Superimposition of the CF Im25 dimer with the CF Im25-CF Im68RRM complex shows that CF Im68RRM binding does not change the overall conformation of the CF Im25 dimer, and Dettwiler et al. 15 have shown that CF Im25 binding enables CF Im68RRM to bind RNA. Thus, CF Im68RRM may directly interact with RNA to enhance RNA-binding affinity. The anti-parallel β-sheet of the RRM domain is the major RNA-binding surface, and the highly conserved aromatic and positively charged residues from RNP1 and RNP2 motifs are generally involved in interactions with consecutive RNA bases. The β-sheet of CF Im68RRM is exposed to solvent, suggesting that CF Im68RRM may bind the RNA substrate via this region. To validate this hypothesis, mutagenesis analysis was performed. Point mutations of selected residues of CF Im68RRM were generated and these mutants were co-purified with CF Im25 for RNA-binding tests. As shown in Figure 6C, the mutants, N117A, N120A and K124A, showed reduced RNA-binding affinities, whereas the mutants, Y84A, N87A and F115A, showed similar RNA-binding affinities compared with the wild-type protein. We also generated a mutant in which the aromatic residue in the RNP1 motif, F126, was replaced by an alanine, but this mutant could not be obtained as a stable protein for kinetic analysis. Y84 and F115 are located in the β-sheet, indicating that, unusually for an RRM domain, the β-sheet of CF Im68RRM is not involved in RNA recognition. N117, N120 and K124 are located in the L3 loop of CF Im68RRM, suggesting that the L3 loop of CF Im68RRM not only interacts with CF Im25 but may also interact with RNA.

Discussion

Comparison with other RRM-protein structures

Biochemical and structural studies have revealed that RRM domains are involved in protein-protein interactions as well as in RNA recognition 23, 24. Previous studies have shown that CF Im68 interacts with CF Im25 via the RRM domain and that the substitution of two residues within the RNP2 motif (G86V, N87V) abolished interaction with CF Im25 15. We initially speculated that CF Im68RRM might interact with CF Im25 via its β-sheet. Interestingly, the structure of the CF Im25-CF Im68RRM complex shows that CF Im68RRM interacts with CF Im25 via its L1 and L3 loops, leaving the β-sheet exposed to solvent. To date, about 10 structures of RRM domain-protein/polypeptide complexes have been determined. The recognition mechanisms of proteins by RRM domains are very diverse, and no general mechanism has emerged. The RRM domain interacts with other proteins through its β-sheet 25, 26, 27, 28, or α-helices 29, 30, or α-helices and L4 loops 18, 19, 31. To date, only one RRM-protein complex structure has been reported in which the L3 loop is involved in interactions with other protein (the Mago-Y14-PYM complex 26). Comparison of the CF Im25-CF Im68RRM complex with the Mago-Y14-PYM complex shows that CF Im68RRM binds to CF Im25 in a different manner. In the Mago-Y14-PYM complex, Y14 interacts with PYM through part of its L3 loop and interacts with Mago through the entire β-sheet.
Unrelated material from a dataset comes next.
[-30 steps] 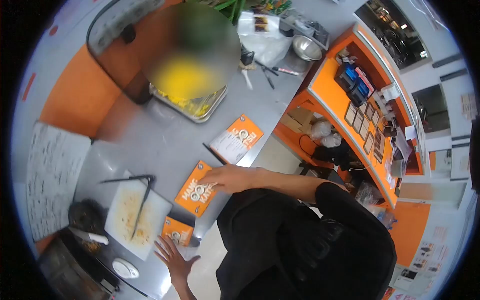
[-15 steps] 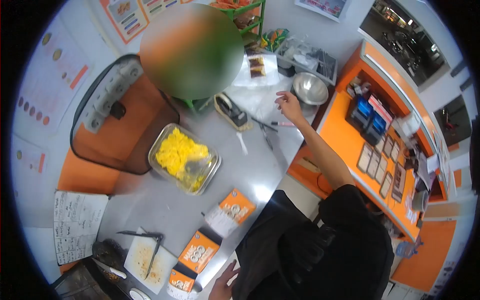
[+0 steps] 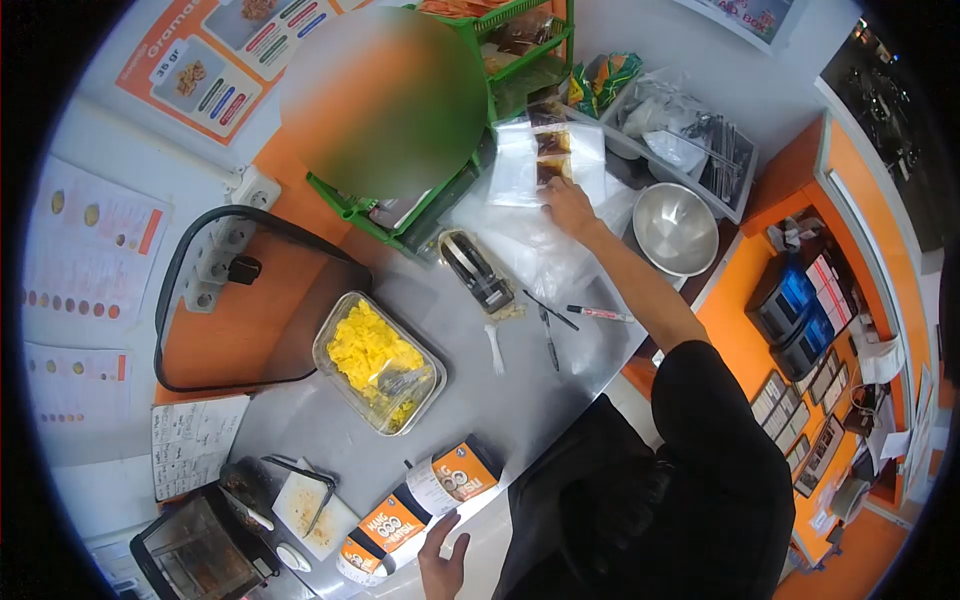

In the CF Im25-CF Im68RRM complex, the β-sheet is not involved in protein recognition and the entire L3 loop is involved in RRM-protein interaction. The novel structural information presented here demonstrates the diversity of protein recognition mechanisms, which underlie RRM domain binding.

CF Im25 dimerization is crucial for UGUAA recognition and complex assembly

Recently, CF Im has been shown to be a heterotetramer in solution 17. Our structure confirms that CF Im25 and CF Im68RRM forms a heterotetramer, induced by CF Im25 dimerization. Whether this dimerization of CF Im25 is important for the activity of CF Im is of interest, and our studies indicate that this dimerization of CF Im25 is important for complex assembly. The structural and mutational data presented here show that CF Im68RRM interacts with both molecules of the CF Im25 dimer and that CF Im25 dimerization may stabilize the conformation of the L10 loop of CF Im25, which is important for CF Im68RRM binding. CF Im25 dimerization also enables the simultaneous binding of two UGUAA elements to the CF Im25 dimer. Yang et al. 17 observed that the CF Im25 dimer bound RNA containing two separated UGUAA elements with 100-fold higher affinity than RNA containing only one UGUAA element. The minimum distance between the two UGUA elements, which is required to observe this gain in affinity is five nucleotides. Unlike the structures of the UGUAAA- and UUGUAU-CF Im25 complexes, which show CF Im25 dimer binding with only one RNA molecule in the crystals 17, our structure shows that two UGUAA RNA sequences, with anti-parallel orientation, bind to one CF Im25-CF Im68RRM heterotetramer, providing structural evidence to support the simultaneous binding of two UGUAA elements to the CF Im25 dimer. The anti-parallel positioning of the two UGUAA elements and the discontiguous RNA-binding surfaces confirm the importance of the separation by a certain number of bases of the two UGUAA elements.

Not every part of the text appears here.